I have a structured stream dataframe tempDataFrame2
consisting of Field1
. I am trying to calculate the approxQuantile of Field1
. However, whenever I type
val Array(Q1, Q3) = tempDataFrame2.stat.approxQuantile("Field1", Array(0.25, 0.75), 0.0)
I get the following error message:
Queries with streaming sources must be executed with writeStream.start()
Below is the code snippet:
val tempDataFrame2 = A structured streaming dataframe
// Calculate IQR
val Array(Q1, Q3) = tempDataFrame2.stat.approxQuantile("Field1", Array(0.25, 0.75), 0.0)
// Filter messages
val tempDataFrame3 = tempDataFrame2.filter("Some working filter")
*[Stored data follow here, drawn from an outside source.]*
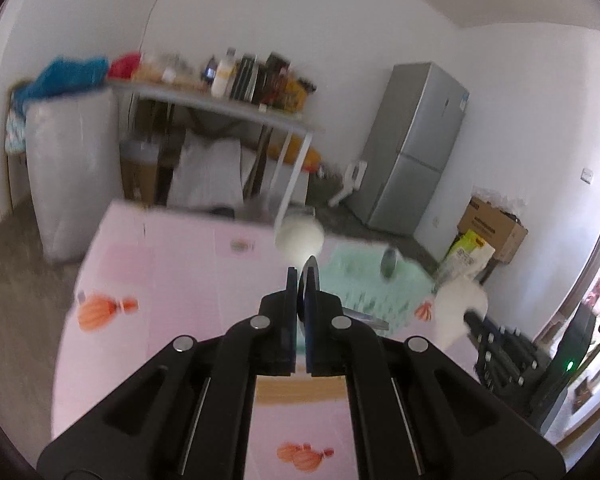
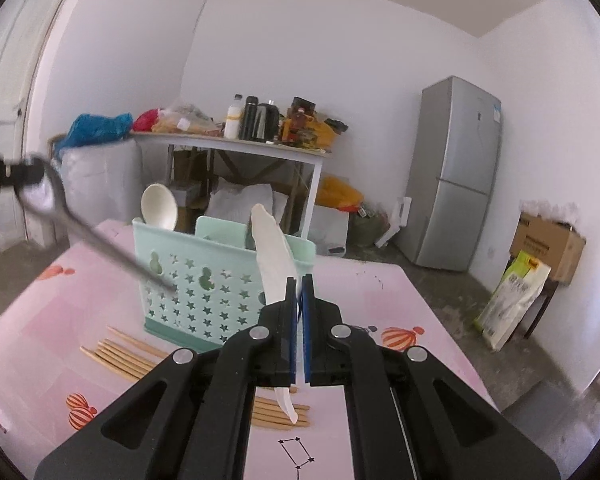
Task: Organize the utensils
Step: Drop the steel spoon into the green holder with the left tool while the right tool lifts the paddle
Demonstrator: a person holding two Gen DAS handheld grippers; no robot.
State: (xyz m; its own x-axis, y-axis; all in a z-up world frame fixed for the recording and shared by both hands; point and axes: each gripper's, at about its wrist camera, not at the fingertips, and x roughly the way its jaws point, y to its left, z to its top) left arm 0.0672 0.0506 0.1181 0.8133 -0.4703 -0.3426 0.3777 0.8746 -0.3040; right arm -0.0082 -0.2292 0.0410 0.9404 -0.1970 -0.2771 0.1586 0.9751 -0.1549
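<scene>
My left gripper (image 1: 301, 280) is shut on a metal spoon (image 1: 310, 270), held above the pink table; in the right wrist view the left gripper (image 2: 24, 176) carries that metal spoon (image 2: 100, 240) toward the basket. My right gripper (image 2: 299, 286) is shut on a white plastic spoon (image 2: 274, 256), held upright in front of the mint green star-cut utensil basket (image 2: 204, 292). A white ladle (image 2: 159, 206) stands in the basket. Several wooden chopsticks (image 2: 128, 354) lie on the table in front of the basket. In the left wrist view the basket (image 1: 364, 280) is blurred, with the right gripper (image 1: 476, 322) beside it.
The pink table (image 2: 380, 300) has a patterned cloth. Behind stand a cluttered white table (image 2: 236, 148), a grey fridge (image 2: 456, 176), a cardboard box (image 2: 548, 244) and bags on the floor.
</scene>
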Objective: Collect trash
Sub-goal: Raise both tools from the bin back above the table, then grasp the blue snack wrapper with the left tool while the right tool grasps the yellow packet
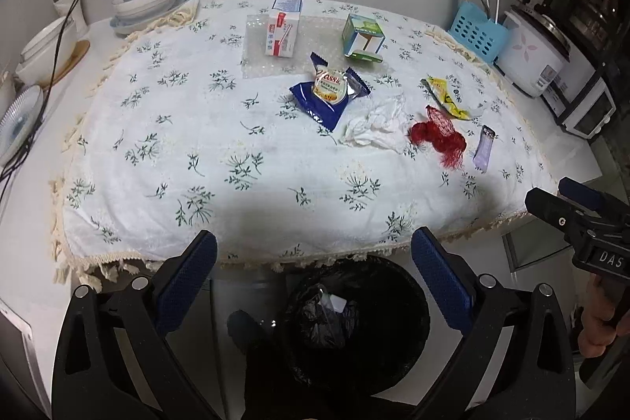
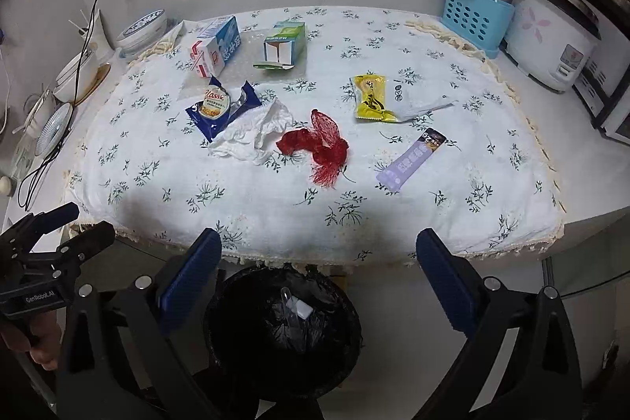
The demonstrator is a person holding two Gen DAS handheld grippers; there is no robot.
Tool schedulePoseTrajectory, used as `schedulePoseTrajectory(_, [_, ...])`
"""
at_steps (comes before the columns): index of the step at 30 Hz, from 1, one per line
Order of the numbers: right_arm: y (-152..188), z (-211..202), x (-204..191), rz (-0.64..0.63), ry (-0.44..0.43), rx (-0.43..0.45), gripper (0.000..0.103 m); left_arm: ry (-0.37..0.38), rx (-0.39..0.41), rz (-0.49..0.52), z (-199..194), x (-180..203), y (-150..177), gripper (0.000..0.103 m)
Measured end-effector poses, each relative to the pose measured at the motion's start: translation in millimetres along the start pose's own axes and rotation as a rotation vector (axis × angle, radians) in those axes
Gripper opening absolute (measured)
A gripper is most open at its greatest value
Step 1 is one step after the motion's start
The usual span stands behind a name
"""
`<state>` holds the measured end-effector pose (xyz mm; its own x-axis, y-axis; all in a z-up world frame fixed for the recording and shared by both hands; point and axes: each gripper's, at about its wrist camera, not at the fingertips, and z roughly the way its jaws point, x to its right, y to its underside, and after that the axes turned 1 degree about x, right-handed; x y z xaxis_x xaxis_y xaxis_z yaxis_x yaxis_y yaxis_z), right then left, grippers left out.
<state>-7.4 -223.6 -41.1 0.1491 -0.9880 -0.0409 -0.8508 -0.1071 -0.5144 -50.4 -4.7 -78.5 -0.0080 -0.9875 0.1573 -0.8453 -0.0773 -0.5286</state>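
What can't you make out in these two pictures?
- Trash bin contents, both views: dark bag; only a pale scrap shows.
- Print on the purple sachet: too small.
- Blue snack wrapper, right wrist view: crumpled tissue covers one edge.
- Right gripper, left wrist view: cut off by edge.

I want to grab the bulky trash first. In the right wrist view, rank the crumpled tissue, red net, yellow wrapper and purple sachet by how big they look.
1. crumpled tissue
2. red net and yellow wrapper: too alike to rank
3. purple sachet
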Motion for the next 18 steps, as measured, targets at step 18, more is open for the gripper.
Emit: schedulePoseTrajectory(18, [-70.8,58.4,28.6,0.081,0.055,-0.063,0.094,0.043,-0.047,0.022,66.4,-7.3,-86.9,0.096])
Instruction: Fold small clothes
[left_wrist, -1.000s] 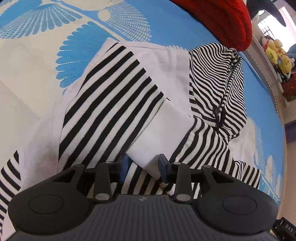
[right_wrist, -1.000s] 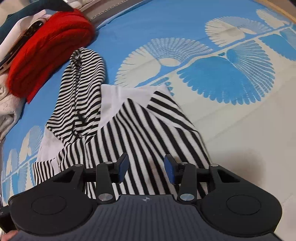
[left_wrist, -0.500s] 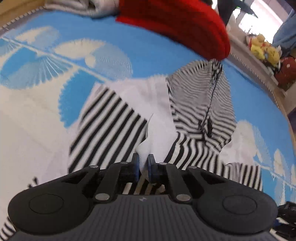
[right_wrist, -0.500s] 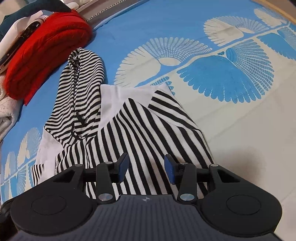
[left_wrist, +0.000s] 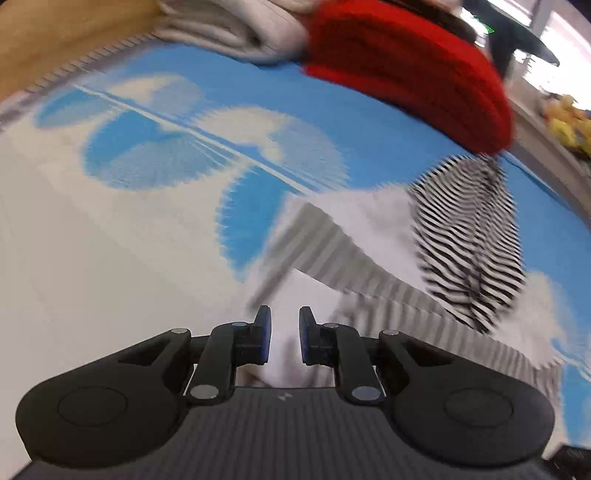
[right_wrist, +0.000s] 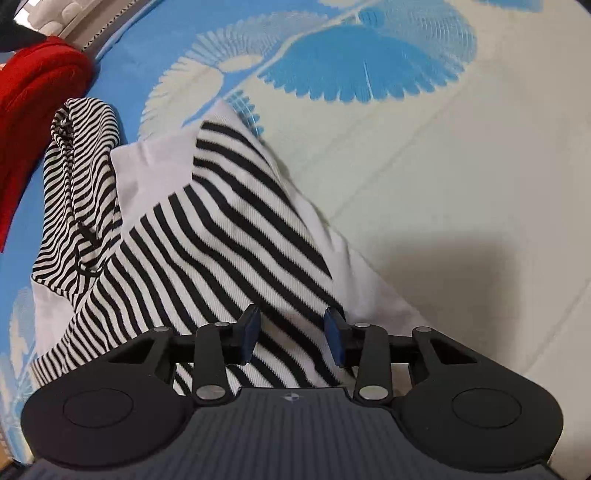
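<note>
A black-and-white striped garment (right_wrist: 221, 229) with white panels lies crumpled on the bedspread; its hood (left_wrist: 469, 236) points toward the far end. My left gripper (left_wrist: 285, 339) has a white cuff (left_wrist: 284, 295) of that garment filling the gap between its pads and raised off the bed. Its jaws are opening slightly, and the picture is blurred by motion. My right gripper (right_wrist: 293, 338) hangs low over the striped body panel, with striped cloth lying between its fingers. These jaws are closing, but the pads stand apart from the cloth.
A blue and cream patterned bedspread (right_wrist: 461, 184) covers the surface. A red knit (left_wrist: 413, 66) lies just beyond the hood, next to folded pale clothes (left_wrist: 221, 29). Yellow plush toys (left_wrist: 569, 122) sit off the far right edge. A wooden edge (left_wrist: 55, 37) shows at far left.
The left gripper shut on the white cuff, rose and tilted up with it, then widened a little. The right gripper sank toward the striped panel, rolled, and narrowed slightly.
</note>
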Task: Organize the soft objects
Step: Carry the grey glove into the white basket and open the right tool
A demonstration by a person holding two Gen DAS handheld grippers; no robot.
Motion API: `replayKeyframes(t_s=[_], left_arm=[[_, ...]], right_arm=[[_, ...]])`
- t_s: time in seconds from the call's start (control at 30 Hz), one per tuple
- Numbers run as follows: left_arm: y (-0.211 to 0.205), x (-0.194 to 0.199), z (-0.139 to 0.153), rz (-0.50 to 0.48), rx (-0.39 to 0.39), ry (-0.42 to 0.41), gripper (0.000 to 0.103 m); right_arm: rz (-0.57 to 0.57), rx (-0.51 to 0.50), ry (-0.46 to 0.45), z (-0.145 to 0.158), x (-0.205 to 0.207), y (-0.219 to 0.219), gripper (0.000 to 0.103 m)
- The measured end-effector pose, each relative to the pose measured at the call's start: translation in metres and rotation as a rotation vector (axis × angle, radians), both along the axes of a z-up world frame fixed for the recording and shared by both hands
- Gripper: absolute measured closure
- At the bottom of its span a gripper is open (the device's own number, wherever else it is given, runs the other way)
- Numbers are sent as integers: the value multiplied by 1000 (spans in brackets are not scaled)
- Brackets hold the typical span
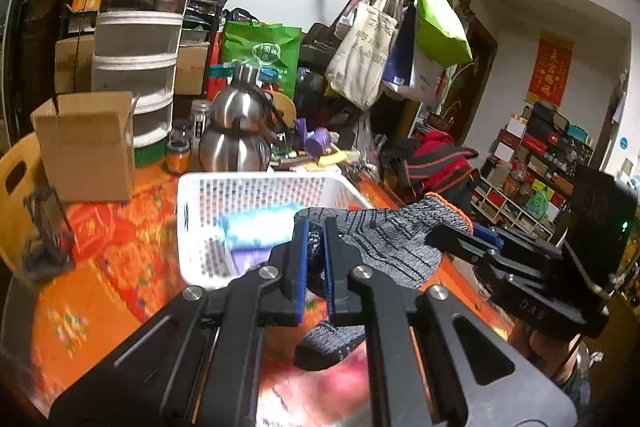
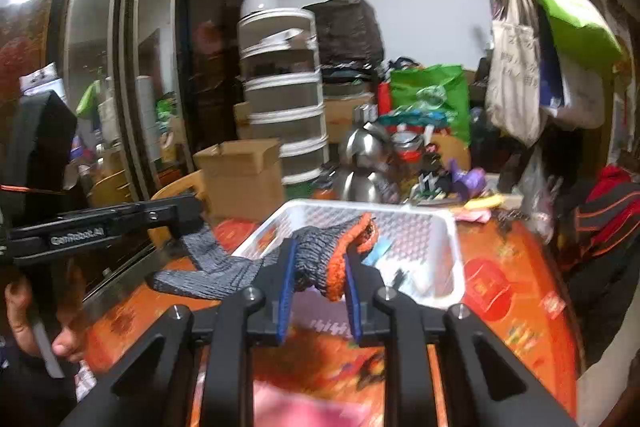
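Observation:
A grey knitted glove (image 1: 392,243) with an orange cuff (image 2: 340,267) hangs stretched between both grippers above the orange tablecloth. My left gripper (image 1: 316,231) is shut on its finger end, and part of the glove dangles below the jaws. My right gripper (image 2: 320,253) is shut on the bunched cuff end. In the right wrist view the left gripper (image 2: 188,223) appears at the left, a hand below it. Just behind the glove stands a white perforated basket (image 1: 248,183) holding blue and purple soft items (image 1: 256,231). A pink cloth (image 2: 304,407) lies on the table below.
A cardboard box (image 1: 88,143), two steel kettles (image 1: 236,131), a jar (image 1: 178,155) and a stack of white containers (image 1: 140,39) crowd the table's far side. A coat rack with bags (image 1: 400,39) stands behind. A wooden chair back (image 1: 16,179) is at the left.

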State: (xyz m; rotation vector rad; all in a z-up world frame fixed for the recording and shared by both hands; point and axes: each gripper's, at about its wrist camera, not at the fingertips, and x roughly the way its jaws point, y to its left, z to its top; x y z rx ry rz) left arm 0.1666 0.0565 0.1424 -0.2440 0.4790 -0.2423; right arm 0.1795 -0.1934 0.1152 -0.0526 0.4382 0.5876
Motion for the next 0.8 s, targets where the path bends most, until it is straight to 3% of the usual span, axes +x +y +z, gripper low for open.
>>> replayKeyframes(t_s=[0.17, 0.43, 0.57, 0.8], left_arm=[[3, 67, 18, 53, 30, 51, 97], [9, 174, -14, 130, 59, 190, 97], [6, 199, -37, 145, 73, 233, 97], [4, 220, -86, 176, 107, 302, 96]], right_arm=[[-46, 9, 23, 12, 59, 7, 82], [-95, -37, 129, -28, 154, 25, 83], [-111, -57, 187, -59, 184, 29, 82], [-130, -109, 227, -91, 201, 32, 80]])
val query = tempDataFrame2.writeStream.outputMode("append").queryName("table").format("console").start()
query.awaitTermination()
I have already went through this two links from SO: Link1 Link2. Unfortunately, I am not able to relate those responses with my problem.
Edit
After reading the comments, following is the way I am planning to go ahead with:
1) Read all the uncommitted offset from the Kafka topic. 2) Save them to a dataframe variable. 3) Stop the structured streaming so that I don't read from the Kafka topic anymore. 4) Start processing the saved dataframe from step 2).
But, now I am not sure how to go ahead -
1) like how to know that I don't have any other records to consume in the Kafka topic and stop the streaming query?